O sofrimento finca no peito uma dor que sangra
Os nossos problemas não são apenas económicos, no sentido da falta de recursos: são também éticos, de probidade e de educação. Mas são, fundamentalmente também, políticos e de organização do Estado. Existem desafios significativos de ética e de probidade.
Estamos a progredir para uma catástrofe. A insistência de alguns cidadãos em desmantelar a Administração Pública dão-nos indícios de que estamos à beira do abismo. As notícias deste início de ano não são alentadoras. O Serviço de Investigação Criminal (SIC) constantemente traz a público informações desagradáveis dos que tendem a ferir o Estado de morte.

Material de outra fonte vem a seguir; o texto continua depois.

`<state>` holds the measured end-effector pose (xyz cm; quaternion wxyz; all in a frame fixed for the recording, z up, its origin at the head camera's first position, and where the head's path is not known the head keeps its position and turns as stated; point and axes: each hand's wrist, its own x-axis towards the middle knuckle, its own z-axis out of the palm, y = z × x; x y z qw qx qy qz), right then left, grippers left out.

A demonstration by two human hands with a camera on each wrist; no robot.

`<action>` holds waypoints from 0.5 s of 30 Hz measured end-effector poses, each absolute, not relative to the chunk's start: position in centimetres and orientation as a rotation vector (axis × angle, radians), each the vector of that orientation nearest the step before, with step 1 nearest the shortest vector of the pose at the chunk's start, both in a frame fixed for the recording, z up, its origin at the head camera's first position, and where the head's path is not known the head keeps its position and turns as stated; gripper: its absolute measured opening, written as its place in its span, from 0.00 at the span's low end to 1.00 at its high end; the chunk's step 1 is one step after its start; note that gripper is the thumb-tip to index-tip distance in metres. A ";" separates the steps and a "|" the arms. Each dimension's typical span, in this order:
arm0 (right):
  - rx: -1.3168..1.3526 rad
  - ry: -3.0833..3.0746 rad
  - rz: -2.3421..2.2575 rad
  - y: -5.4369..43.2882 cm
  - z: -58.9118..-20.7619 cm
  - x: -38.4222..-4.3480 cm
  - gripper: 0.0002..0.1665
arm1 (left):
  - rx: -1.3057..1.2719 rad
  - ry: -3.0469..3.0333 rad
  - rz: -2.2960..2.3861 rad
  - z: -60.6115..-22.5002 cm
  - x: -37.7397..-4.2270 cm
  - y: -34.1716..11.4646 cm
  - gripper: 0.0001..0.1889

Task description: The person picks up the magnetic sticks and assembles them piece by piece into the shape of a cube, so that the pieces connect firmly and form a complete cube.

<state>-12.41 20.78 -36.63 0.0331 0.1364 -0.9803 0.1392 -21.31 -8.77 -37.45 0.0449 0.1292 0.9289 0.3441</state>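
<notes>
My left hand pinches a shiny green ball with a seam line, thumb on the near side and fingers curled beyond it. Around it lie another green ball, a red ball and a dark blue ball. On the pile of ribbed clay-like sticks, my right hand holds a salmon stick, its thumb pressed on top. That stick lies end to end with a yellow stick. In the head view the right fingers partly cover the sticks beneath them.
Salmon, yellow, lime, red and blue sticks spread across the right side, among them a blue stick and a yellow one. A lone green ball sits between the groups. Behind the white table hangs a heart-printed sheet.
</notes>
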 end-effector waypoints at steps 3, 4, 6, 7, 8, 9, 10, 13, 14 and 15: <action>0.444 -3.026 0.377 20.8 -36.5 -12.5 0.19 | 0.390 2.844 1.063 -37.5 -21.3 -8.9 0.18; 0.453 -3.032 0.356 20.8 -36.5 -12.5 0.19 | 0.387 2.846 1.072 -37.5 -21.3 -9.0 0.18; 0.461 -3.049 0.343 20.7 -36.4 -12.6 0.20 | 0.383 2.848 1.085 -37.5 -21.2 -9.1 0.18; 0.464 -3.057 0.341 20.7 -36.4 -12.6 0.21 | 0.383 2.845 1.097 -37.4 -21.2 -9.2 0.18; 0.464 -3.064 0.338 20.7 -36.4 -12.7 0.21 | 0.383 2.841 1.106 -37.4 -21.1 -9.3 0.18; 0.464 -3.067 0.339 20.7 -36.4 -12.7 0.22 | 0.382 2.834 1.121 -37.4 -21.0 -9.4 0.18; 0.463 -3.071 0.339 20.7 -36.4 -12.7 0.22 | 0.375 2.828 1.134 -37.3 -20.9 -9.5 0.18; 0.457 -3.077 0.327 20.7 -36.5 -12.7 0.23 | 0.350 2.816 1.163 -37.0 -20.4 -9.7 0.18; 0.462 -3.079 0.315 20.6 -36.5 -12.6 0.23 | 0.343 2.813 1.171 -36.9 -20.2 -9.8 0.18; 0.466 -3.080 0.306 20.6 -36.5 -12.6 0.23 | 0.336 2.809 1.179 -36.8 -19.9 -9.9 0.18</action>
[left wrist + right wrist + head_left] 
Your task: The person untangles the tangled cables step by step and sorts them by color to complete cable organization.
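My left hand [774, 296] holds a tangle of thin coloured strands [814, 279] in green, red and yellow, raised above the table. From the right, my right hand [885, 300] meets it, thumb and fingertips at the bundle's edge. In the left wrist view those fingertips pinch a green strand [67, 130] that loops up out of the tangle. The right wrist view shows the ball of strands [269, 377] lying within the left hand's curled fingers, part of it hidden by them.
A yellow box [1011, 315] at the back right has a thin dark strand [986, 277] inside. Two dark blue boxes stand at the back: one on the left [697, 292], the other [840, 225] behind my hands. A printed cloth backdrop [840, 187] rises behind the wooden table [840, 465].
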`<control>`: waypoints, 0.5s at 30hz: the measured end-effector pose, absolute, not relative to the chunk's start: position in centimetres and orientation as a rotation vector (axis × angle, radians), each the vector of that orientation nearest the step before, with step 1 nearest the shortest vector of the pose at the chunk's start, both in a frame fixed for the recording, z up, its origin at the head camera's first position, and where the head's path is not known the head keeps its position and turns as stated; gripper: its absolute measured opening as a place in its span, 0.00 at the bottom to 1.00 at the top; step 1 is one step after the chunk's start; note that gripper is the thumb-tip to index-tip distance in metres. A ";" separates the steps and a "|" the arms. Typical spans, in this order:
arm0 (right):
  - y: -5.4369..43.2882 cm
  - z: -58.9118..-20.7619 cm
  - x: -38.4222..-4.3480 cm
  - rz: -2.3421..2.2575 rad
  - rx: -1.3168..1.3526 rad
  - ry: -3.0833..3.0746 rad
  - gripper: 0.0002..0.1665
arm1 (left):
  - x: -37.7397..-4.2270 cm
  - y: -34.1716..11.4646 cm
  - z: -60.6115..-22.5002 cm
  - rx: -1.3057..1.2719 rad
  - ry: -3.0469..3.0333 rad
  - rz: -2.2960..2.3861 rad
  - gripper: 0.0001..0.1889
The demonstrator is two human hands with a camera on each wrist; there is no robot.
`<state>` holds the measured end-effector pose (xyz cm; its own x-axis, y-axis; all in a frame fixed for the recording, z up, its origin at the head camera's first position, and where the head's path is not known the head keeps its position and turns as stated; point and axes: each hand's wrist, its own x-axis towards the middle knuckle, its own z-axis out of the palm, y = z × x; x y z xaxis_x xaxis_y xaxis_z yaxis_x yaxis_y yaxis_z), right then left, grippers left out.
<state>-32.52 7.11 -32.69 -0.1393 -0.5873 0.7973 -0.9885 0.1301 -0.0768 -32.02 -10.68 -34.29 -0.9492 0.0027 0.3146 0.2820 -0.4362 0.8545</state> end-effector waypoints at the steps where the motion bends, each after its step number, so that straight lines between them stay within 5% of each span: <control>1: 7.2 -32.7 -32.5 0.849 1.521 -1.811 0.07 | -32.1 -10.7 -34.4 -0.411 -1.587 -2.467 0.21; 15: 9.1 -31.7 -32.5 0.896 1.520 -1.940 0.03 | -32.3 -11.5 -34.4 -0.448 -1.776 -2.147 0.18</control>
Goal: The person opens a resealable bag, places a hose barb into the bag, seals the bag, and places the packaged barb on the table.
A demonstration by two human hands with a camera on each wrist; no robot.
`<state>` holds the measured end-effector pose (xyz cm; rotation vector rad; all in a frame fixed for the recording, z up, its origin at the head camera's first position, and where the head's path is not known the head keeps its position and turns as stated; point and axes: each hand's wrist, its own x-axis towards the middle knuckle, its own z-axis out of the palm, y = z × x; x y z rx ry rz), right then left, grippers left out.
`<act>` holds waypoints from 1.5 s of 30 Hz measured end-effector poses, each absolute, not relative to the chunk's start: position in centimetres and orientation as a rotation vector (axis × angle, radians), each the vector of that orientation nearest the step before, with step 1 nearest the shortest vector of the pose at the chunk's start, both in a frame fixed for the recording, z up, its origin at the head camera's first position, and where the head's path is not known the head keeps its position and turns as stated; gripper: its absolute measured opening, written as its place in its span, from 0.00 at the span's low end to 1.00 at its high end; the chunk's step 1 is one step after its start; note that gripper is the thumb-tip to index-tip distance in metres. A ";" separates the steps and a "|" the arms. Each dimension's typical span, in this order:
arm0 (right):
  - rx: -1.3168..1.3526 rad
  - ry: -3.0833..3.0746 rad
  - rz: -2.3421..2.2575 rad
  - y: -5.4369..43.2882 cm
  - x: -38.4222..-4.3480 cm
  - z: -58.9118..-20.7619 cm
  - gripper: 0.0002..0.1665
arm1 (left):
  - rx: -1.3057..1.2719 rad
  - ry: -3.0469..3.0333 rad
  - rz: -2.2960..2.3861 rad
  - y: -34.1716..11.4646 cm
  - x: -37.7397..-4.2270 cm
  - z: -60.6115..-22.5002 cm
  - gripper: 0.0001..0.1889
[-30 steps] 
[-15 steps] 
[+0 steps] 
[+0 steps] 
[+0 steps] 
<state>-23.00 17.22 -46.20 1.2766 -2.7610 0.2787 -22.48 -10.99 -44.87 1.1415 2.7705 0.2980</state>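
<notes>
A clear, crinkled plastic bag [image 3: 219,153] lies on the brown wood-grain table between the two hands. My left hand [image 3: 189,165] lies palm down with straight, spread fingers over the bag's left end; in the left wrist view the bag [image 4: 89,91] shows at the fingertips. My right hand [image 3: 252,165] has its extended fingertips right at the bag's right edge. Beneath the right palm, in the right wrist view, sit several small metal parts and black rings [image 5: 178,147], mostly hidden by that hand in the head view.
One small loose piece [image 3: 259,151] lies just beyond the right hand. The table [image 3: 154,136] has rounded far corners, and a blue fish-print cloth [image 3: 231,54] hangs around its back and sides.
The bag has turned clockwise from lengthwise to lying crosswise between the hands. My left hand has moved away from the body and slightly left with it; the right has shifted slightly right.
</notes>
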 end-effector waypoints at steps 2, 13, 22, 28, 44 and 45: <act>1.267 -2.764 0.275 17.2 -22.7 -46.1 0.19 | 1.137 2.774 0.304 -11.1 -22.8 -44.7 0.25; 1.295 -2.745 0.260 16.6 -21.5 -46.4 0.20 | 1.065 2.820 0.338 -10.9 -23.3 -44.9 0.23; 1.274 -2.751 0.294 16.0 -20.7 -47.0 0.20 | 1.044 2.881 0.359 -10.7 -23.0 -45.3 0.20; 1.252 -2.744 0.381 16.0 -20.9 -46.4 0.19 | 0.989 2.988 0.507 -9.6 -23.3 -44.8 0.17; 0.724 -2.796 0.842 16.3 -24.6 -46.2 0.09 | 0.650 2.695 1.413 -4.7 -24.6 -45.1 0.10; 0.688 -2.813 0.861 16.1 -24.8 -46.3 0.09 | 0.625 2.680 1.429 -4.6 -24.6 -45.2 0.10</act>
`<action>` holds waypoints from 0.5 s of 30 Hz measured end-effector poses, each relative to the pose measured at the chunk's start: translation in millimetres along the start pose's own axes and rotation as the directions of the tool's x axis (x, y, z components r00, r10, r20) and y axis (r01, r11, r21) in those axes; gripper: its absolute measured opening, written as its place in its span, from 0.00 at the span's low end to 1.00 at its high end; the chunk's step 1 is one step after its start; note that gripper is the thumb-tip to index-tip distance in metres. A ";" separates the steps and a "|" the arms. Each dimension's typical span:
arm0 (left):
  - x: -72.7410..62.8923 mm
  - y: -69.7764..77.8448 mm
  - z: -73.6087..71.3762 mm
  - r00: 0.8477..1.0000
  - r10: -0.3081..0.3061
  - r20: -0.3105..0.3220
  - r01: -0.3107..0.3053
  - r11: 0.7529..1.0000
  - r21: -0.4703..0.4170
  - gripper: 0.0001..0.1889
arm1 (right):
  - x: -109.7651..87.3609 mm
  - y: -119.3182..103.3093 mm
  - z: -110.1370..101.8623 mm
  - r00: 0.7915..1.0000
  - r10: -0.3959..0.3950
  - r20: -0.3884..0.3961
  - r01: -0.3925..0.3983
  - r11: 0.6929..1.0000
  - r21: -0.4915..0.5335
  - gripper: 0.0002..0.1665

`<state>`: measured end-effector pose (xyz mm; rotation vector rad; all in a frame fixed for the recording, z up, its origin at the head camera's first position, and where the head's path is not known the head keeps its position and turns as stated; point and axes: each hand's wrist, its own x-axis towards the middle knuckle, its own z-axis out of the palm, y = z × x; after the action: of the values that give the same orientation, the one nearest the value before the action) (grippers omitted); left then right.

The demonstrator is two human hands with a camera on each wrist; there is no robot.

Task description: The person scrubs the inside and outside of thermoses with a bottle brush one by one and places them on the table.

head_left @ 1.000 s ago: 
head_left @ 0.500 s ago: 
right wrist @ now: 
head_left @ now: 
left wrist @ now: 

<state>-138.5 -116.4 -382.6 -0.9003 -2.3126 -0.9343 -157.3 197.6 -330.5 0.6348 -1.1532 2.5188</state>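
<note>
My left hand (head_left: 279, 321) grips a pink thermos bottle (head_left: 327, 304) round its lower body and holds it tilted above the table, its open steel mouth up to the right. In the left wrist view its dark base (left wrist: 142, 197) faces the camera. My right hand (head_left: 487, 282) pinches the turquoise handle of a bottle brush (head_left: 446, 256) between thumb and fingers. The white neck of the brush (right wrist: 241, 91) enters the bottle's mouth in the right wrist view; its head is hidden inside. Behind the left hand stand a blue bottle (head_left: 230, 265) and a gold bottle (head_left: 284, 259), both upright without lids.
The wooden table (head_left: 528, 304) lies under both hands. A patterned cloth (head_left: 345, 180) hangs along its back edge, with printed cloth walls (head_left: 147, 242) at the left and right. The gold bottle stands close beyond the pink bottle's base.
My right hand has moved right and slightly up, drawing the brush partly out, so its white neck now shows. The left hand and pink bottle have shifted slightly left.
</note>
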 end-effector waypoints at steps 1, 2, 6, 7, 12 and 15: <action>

Nestes primeiros meses do ano, o SIC desmantelou, em pouco tempo, vários estaleiros de mafias de mineração de criptomoedas. Mas o SIC ainda foi mais longe. Desarticulou também uma rede de supostos mafiosos na Administração Geral Tributária (AGT). O órgão alega estarem envolvidos em esquemas fraudulentos do desvio de 7,3 milhões de euros. É, de facto, muita massa roubada. Agora, seguem outras diligências. Talvez um dia saibamos que são esses mesmos mafiosos que estão por detrás das vendas colossais de moeda estrangeira no Mártires de Kifangondo.
Por enquanto, dói saber que há angolanos a viver no luxo, com a miséria de outros. O Inquérito de Bem-Estar à População (IBEP) do Instituto Nacional de Estatística (INE) de 2010, revelou que 36,6% da população angolana vivia de fome e encontrava-se a viver em condições de pobreza. Como não temos novos dados, suponho que hoje existam muitos mais. Ou seja, talvez em 2025, cerca de 20 milhões de angolanos estejam a passar fome, a primeira consequência dramática da pobreza. Basta olharmos à nossa volta.
Essa gente irracional que rouba ao Estado, o nosso dinheiro, que já beneficiou, num passado recente dos privilégios usufruídos pelos país, não se importa com o país real. Não se importa com os milhares de angolanos que vivem essa catástrofe social. Eles estão nem aí, com essa massa de desgraçados da injustiça social.
Esquecem-se até que a maioria são crianças que, para além de outros milhares de angolanos em insegurança alimentar, vivem dificuldades de acesso a água potável, a energia eléctrica, sem falar dos problemas da educação e da saúde. Esta gangue está a destruir o nosso país.
Podemos lavar a cara e reconhecer até que a injustiça social é um mal crónico do capitalismo. Mas o facto é que todo esse drama simplesmente pode ser minimizado e evitado. Não é necessário tanto sofrimento.
Os nossos problemas não são apenas económicos, no sentido da falta de recursos: são também éticos, de probidade e de educação. Mas são, fundamentalmente também, políticos e de organização do Estado. Existem desafios significativos de ética e de probidade.
No momento do combate à corrupção e ao nepotismo, marcado por denúncias de desvio de recursos públicos, é imperativo que os servidores públicos se comprometam com princípios éticos e morais.
Não se pode compreender tamanha irresponsabilidade, nem se pode depositar confiança sem fiscalização e auditoria. O dinheiro roubado mata angolanos, deixa gente em sofrimento. No actual contexto, quem claudica princípios deveria perder definitivamente o que tem de mais precioso, além da vida: a liberdade. Deveria ser erradiado para sempre do serviço público.
Porque, como disse a juíza brasileira Lúcia Glioche na sentença dos assassinos de Marielle Franco: "A Justiça por vezes é lenta, é cega, é burra, é injusta, é errada, é torta...".
A fome é traumatizante. O sofrimento finca no peito uma dor que sangra todo o dia, uns dias mais, outros dias menos, mas todos os dias. Não se pode permitir que um pequeno grupo de indivíduos condicione a perspectiva de vida de milhões de angolanos. E que os angolanos se sintam frustrados porque aquilo por que lutaram contra o colonialismo e para o fim da guerra não corresponda às expectativas.